Similarly, Sondra Stokes, an associate chief accountant of the SEC,
stated at an AICPA conference in 2006, “The disclosures in
MD&A should comply with both the spirit, as well as the letter
of the law. This helps make the story being told complete, meaning
more specific, transparent, and, ultimately, more informative.”
Yet, the MD&A provided by some U.S. companies often presents
reporting that falls short of the spirit of the MD&A regulations.
Until now, the consequences of this have been limited. Nonetheless,
in an increasingly global capital market, U.S. companies may find
capital more expensive—and more difficult to attract—if
their narrative reporting is less transparent than that provided
by foreign competitors.
The recently formed SEC Advisory Committee on Improvements to
Financial Reporting (Pozen Committee) would be well-served by
examining the narrative reporting provided by non-U.S. firms.
The Operating and Financial Review (OFR) that many U.K. companies
voluntarily issue would be a good place to start. The U.K. Accounting
Standards Board (ASB) has issued a statement of best practices
to assist companies in preparing this narrative report (www.frc.org.uk/images/uploaded/documents/Reporting%20
Statements%20OFR%20web.pdf). In 2006, the U.K. ASB reviewed
OFRs issued by a sample of companies and concluded that companies
are showing a willingness to go beyond legal requirements and
toward best practices (“A Review of Narrative Reporting
by UK Listed Companies in 2006,” U.K. ASB, January 2007,
www.frc.org.uk/images/uploaded/docments/A%20review
%20of%20narrative%20reporting%20by%20UK%20listed%20
companies%20in%2020061.pdf).
Although the SEC provides guidance to U.S. companies in preparing
MD&A, its guidance falls short of that provided by the U.K.

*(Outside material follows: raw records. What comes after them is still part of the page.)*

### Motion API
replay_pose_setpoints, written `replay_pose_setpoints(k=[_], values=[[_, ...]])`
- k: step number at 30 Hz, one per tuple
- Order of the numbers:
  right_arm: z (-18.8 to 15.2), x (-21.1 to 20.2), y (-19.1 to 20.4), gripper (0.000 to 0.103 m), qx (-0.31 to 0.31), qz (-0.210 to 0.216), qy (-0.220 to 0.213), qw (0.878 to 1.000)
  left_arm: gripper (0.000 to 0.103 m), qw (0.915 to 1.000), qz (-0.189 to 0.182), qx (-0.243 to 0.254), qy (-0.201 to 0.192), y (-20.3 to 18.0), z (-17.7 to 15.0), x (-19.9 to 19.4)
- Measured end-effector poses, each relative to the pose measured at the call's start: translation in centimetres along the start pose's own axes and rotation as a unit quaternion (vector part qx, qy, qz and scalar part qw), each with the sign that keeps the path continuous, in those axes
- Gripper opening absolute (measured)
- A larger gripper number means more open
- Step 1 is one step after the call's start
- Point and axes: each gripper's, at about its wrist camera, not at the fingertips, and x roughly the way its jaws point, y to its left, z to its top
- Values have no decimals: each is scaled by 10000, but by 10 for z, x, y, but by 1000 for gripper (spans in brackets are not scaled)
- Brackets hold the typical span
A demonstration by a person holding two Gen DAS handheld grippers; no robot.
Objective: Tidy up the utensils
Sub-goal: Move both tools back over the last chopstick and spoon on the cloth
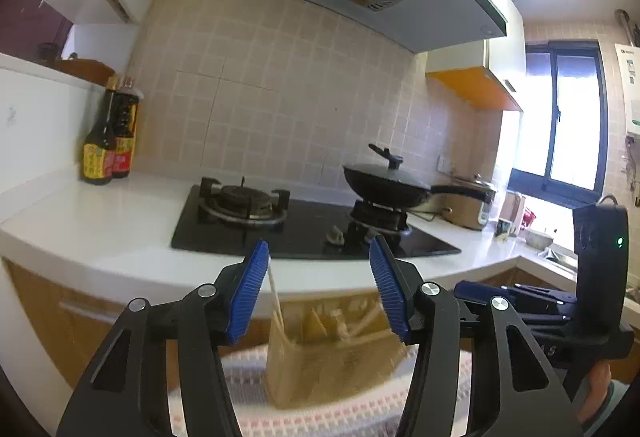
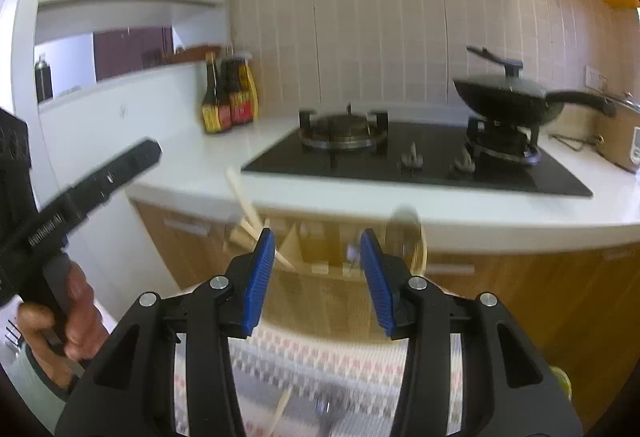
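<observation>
White countertop [image 1: 100,229] and black stove [image 2: 420,165] behind; wooden utensil box [image 1: 320,357] on patterned cloth [image 2: 320,357] in front.

Box is divided into compartments: chopsticks [image 2: 244,205] lean in its left part, a spoon [image 2: 406,233] stands at its right. Left gripper [image 1: 318,289] and right gripper [image 2: 316,279] both have jaws spread, nothing pinched; box lies beyond the fingertips. One loose chopstick [image 2: 282,411] rests on the cloth.
</observation>
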Motion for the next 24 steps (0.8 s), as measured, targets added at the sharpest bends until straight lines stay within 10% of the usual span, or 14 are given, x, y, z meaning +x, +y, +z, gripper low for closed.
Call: replay_pose_setpoints(k=[11,24], values=[[-71,-1,26,41,-421,-404,1248,9905,58,9955,-135,-197,912,-3,-46,-21],[-124,41,4,57,159,-602,2666,9618,58,9713,127,-112,2371,2,-119,11]])
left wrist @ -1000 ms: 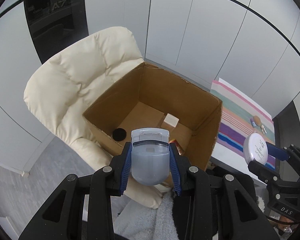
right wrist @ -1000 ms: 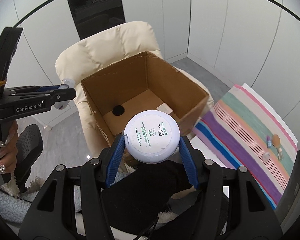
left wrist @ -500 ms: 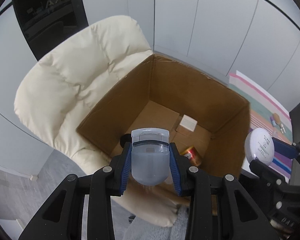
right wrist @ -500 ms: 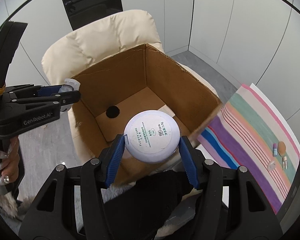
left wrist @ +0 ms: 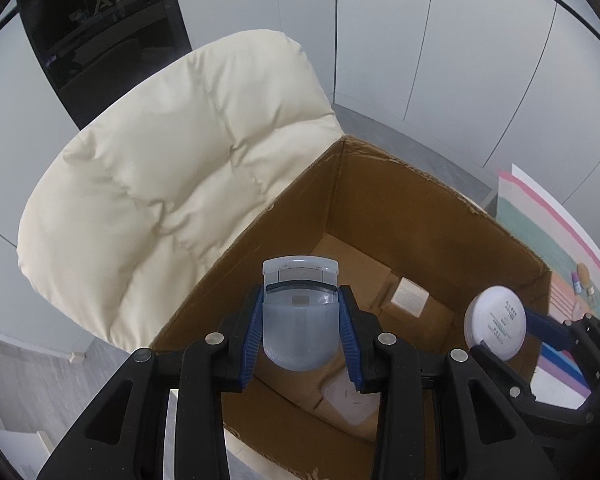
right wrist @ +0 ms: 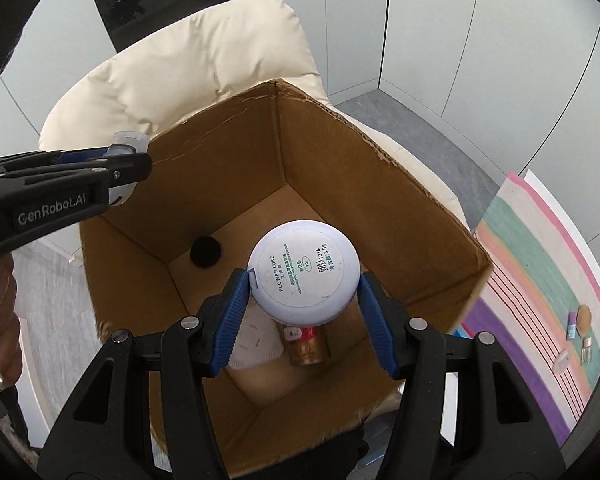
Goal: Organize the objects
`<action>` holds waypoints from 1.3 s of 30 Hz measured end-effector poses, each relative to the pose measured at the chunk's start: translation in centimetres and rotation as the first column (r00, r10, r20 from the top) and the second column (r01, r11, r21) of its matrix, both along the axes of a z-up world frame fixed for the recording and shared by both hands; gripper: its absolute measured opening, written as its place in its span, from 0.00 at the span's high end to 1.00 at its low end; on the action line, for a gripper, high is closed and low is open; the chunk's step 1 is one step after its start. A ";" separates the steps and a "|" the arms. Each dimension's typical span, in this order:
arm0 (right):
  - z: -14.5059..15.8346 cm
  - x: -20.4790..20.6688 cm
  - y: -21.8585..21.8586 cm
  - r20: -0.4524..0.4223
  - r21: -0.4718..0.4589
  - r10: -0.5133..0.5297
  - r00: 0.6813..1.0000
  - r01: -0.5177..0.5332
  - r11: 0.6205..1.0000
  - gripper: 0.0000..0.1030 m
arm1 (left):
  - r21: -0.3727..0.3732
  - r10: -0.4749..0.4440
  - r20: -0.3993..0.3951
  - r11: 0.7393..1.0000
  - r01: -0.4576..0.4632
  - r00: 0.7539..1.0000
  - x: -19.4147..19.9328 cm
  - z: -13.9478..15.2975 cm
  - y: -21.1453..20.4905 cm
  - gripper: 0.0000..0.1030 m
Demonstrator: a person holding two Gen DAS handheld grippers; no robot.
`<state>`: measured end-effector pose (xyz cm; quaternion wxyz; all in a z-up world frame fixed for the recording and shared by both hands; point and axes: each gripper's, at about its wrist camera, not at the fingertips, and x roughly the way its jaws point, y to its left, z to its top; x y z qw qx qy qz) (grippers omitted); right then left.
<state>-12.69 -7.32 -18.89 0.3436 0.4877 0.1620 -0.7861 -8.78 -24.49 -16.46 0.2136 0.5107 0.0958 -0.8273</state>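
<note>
Both grippers hang over an open cardboard box (right wrist: 380,184) that sits on a cream padded chair (left wrist: 172,176). The left gripper (left wrist: 300,320) is clamped on a translucent grey-blue plastic case (left wrist: 299,328) — its blue pads press on the case's two sides, and the case's squared end sticks out past the fingertips, above the box's near-left wall. The right gripper (right wrist: 304,292) is clamped on a round white compact (right wrist: 303,272) with its printed face turned toward the camera, held above the box's inside.

On the box floor lie a small black round thing (right wrist: 206,252) near the far corner, a small cream carton (left wrist: 410,300), a gold-and-red tube (right wrist: 306,344) and a flat white packet (right wrist: 256,340) — the last two directly below the compact. To the right of the box a striped cloth (right wrist: 540,280) carries a few small cosmetic items (right wrist: 582,320), well apart from the box. A hand (right wrist: 0,320) grips the left gripper's handle at the edge of the right wrist view.
</note>
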 end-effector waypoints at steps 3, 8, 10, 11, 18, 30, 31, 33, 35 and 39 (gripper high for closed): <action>-0.3 -0.4 -0.5 0.001 -0.002 -0.003 1.000 0.003 1.000 0.43 | 0.026 -0.009 0.011 1.000 0.008 1.000 -0.1 -0.6 -0.2 0.64; -0.3 -0.4 -1.0 0.028 -0.050 0.011 1.000 -0.010 0.999 0.37 | 0.148 -0.017 -0.033 0.989 0.021 0.999 0.2 -0.6 -1.1 0.34; -0.2 -0.4 -1.0 0.037 -0.061 0.005 0.999 -0.003 0.998 0.20 | 0.086 -0.003 -0.022 0.996 0.005 1.000 0.2 -0.4 -0.9 0.10; -0.1 -0.4 -1.0 0.033 -0.070 0.002 0.999 0.000 0.998 0.16 | 0.050 -0.004 -0.024 0.999 0.005 1.000 0.3 -0.2 -0.7 0.09; 0.2 -0.7 -0.5 0.037 -0.072 -0.034 0.999 0.037 0.997 0.16 | 0.019 -0.016 -0.018 1.000 0.017 1.000 0.3 -0.1 -0.5 0.09; 0.4 -0.5 0.6 0.038 -0.055 -0.049 0.998 0.051 0.997 0.16 | 0.004 -0.036 -0.032 0.999 0.036 0.999 0.9 0.0 -0.4 0.09; 0.5 -0.5 0.7 0.033 -0.052 -0.053 0.998 0.055 0.997 0.16 | 0.004 -0.040 -0.035 0.999 0.041 0.999 1.1 0.0 -0.4 0.09; 0.7 -0.3 1.1 0.026 -0.045 -0.069 0.997 0.070 0.997 0.16 | 0.001 -0.042 -0.049 0.999 0.042 0.998 1.6 0.2 -0.3 0.09; 0.9 -0.2 1.6 0.034 -0.049 -0.082 0.996 0.083 0.995 0.16 | 0.006 -0.044 -0.061 0.999 0.044 0.997 2.2 0.5 -0.2 0.09; 1.6 0.5 2.8 0.042 -0.063 -0.114 0.993 0.116 0.991 0.16 | 0.013 -0.043 -0.068 0.999 0.044 0.997 3.7 1.0 0.8 0.09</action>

ASB, which outlines basic principles to follow and provides a
standard to which narrative reports can be compared. The following
section compares the two sets of guidance.
MD&A Requirements and Guidance
The SEC began requiring listed companies to prepare MD&A
in 1968; the current formulation began in 1980. The basic requirements
are outlined in Regulation S-K, section 303, and the brevity of
these requirements is striking. The section outlining the requirements,
only four single-spaced pages, requires registrants to discuss
financial condition, changes in financial condition, and results
of operations, and to provide information necessary for understanding
each of these. The section also specifies that MD&A must cover:
1) liquidity; 2) capital resources; 3) results of operations;
4) off–balance-sheet arrangements; and 5) tabular disclosure
of contractual obligations. Under each topic, the requirements
include disclosure of known trends or uncertainties.

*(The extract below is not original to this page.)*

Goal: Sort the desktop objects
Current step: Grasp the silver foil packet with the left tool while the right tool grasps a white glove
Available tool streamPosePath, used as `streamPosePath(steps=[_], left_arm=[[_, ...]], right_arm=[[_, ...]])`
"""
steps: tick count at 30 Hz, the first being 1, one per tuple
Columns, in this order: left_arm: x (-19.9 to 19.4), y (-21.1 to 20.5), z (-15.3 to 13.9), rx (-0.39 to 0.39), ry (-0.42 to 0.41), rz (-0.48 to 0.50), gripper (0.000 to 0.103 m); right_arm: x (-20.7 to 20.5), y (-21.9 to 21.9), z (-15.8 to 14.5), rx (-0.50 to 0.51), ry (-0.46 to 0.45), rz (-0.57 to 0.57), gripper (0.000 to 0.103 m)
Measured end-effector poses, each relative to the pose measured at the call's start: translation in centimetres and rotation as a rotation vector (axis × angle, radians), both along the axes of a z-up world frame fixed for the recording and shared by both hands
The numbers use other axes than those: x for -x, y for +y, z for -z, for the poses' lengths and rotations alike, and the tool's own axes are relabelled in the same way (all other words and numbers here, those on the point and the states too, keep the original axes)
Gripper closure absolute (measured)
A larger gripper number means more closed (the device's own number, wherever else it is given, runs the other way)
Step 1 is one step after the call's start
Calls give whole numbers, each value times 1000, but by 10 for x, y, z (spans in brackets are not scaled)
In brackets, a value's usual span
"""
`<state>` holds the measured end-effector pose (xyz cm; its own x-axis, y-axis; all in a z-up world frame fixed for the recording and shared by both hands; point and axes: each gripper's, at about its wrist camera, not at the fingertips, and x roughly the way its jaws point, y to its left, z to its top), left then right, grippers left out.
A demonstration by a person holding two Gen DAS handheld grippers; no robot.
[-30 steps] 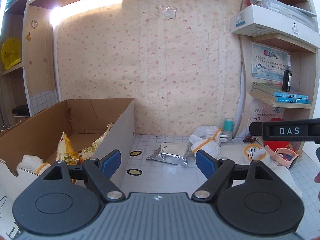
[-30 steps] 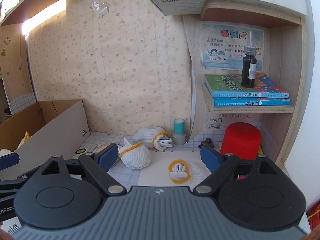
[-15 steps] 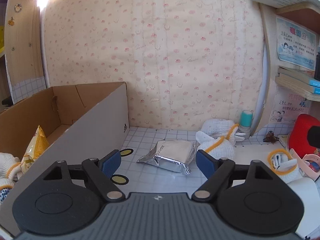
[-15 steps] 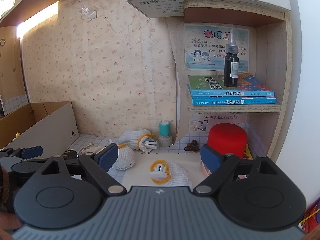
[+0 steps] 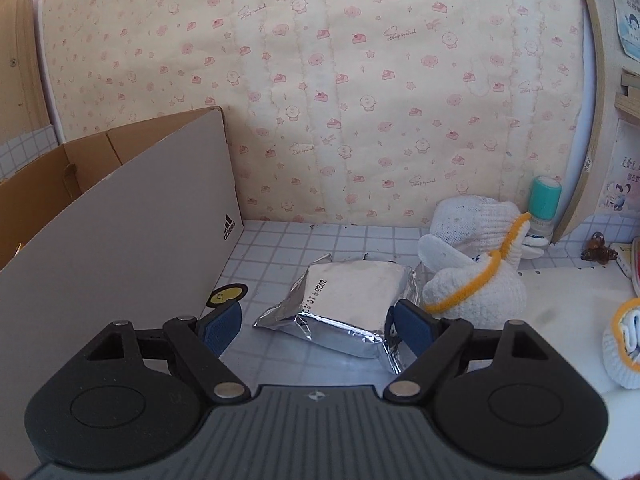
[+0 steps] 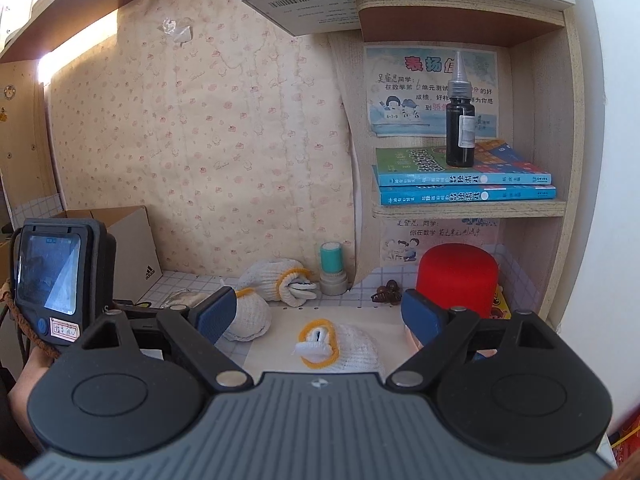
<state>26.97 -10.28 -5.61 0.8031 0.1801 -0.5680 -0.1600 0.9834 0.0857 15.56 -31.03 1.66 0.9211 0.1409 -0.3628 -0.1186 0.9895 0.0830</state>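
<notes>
A silver foil packet lies on the tiled desk, and my left gripper stands open around its near end, one blue pad on each side. A cardboard box rises at the left. Rolled white gloves with yellow cuffs sit just right of the packet. My right gripper is open above another rolled glove on a sheet of paper. Two more rolled gloves lie behind it, and the packet shows only as a sliver.
A teal-capped stamp stands by the wall. A red cylinder and a brown hair clip sit under the shelf with books and a black bottle. The left gripper's body with its screen fills the left.
My left gripper has moved forward and down to the foil packet, which now lies between its pads; the box interior has left its view. The right gripper shifted little.
</notes>
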Motion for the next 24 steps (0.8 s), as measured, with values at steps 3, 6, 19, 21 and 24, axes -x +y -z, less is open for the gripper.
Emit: streamPosePath(steps=[3, 6, 19, 21, 24], left_arm=[[-5, 5, 4, 15, 0, 14, 13], [-8, 12, 5, 39, -1, 21, 6], [-6, 14, 9, 137, 12, 132, 5], [-6, 13, 9, 142, 19, 139, 4], [-6, 8, 11, 101, 21, 143, 3]], right_arm=[[0, 0, 1, -16, 0, -7, 15], [1, -1, 1, -15, -5, -3, 15], [3, 2, 0, -35, -12, -16, 15], [2, 3, 1, -32, -9, -16, 15], [2, 4, 1, -30, -7, -17, 15]])
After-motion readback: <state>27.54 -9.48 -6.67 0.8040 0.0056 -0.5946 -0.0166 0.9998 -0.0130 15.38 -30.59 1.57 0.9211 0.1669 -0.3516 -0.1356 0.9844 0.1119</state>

Additional guidance in preparing MD&A can be found in other
SEC statements and interpretative releases, notably:
- 1989 Interpretative Release 33-6835, “SEC Interpretation:
Management’s Discussion and Analysis of Financial Condition
and Results of Operations; Certain Investment Company Disclosures”;
- 2002 Commission Statement 33-
8056, “Commission Statement about Management’s Discussion
and Analysis of Financial Condition and Results of Operations”;
and
- 2003 Interpretative Release 33-8350, “Interpretation:
Commission Guidance Regarding Management’s Discussion
and Analysis of Financial Condition and Results of Operations.”

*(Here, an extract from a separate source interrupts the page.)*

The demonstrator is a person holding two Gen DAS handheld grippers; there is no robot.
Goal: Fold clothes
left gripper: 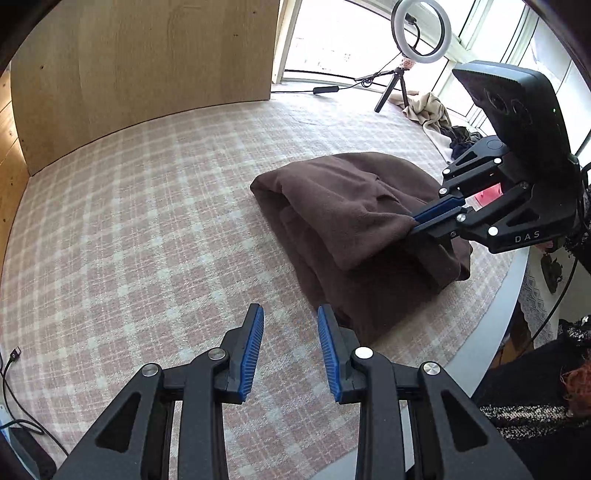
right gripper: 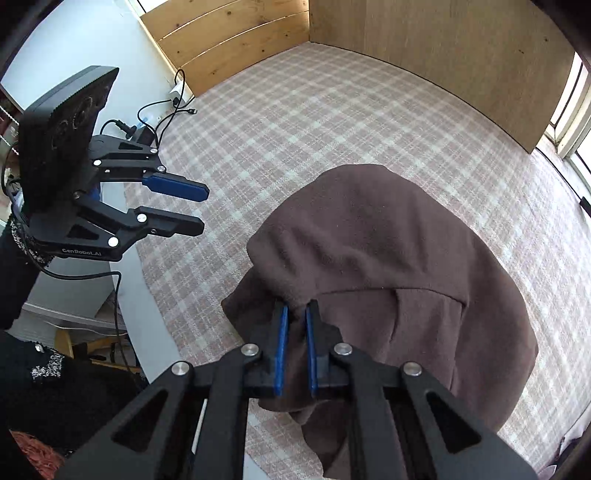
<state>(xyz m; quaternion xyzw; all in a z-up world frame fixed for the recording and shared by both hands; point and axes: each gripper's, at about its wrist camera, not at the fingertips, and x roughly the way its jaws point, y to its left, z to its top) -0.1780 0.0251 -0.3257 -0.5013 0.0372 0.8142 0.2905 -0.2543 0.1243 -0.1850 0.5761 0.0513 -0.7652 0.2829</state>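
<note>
A brown fleece garment [left gripper: 343, 218] lies bunched and partly folded on the pink checked cloth of the table [left gripper: 147, 236]. My right gripper [left gripper: 413, 221] is shut on a fold of its near edge and lifts that edge a little. In the right wrist view the brown garment [right gripper: 388, 258] fills the lower right, with fabric pinched between the blue pads of my right gripper [right gripper: 296, 308]. My left gripper [left gripper: 290, 314] hangs open over the checked cloth just left of the garment, with nothing between its fingers. From the right wrist view the left gripper [right gripper: 201, 208] shows open at the left.
Wooden panels [left gripper: 147, 62] wall the table's far side and left. A ring light on a small tripod [left gripper: 417, 33] and a pile of other clothes [left gripper: 432, 114] stand at the far right by the window. Cables [right gripper: 162, 118] lie at the table's left corner. The table's rounded edge [left gripper: 487, 325] runs nearby.
</note>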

The 1989 Interpretative Release 33-6835 states: “The MD&A
requirements are intended to provide, in one section of a filing,
material historical and prospective textual disclosure enabling
investors and other users to assess the financial condition and
results of operations of the registrant, with particular emphasis
on the registrant’s prospects for the future.” Quoting
SEC Concept Release 6711, the 1989 release also notes: “MD&A
is intended to give the investor an opportunity to look at the
company through the eyes of management by providing both a short
and long-term analysis of the business of the company.”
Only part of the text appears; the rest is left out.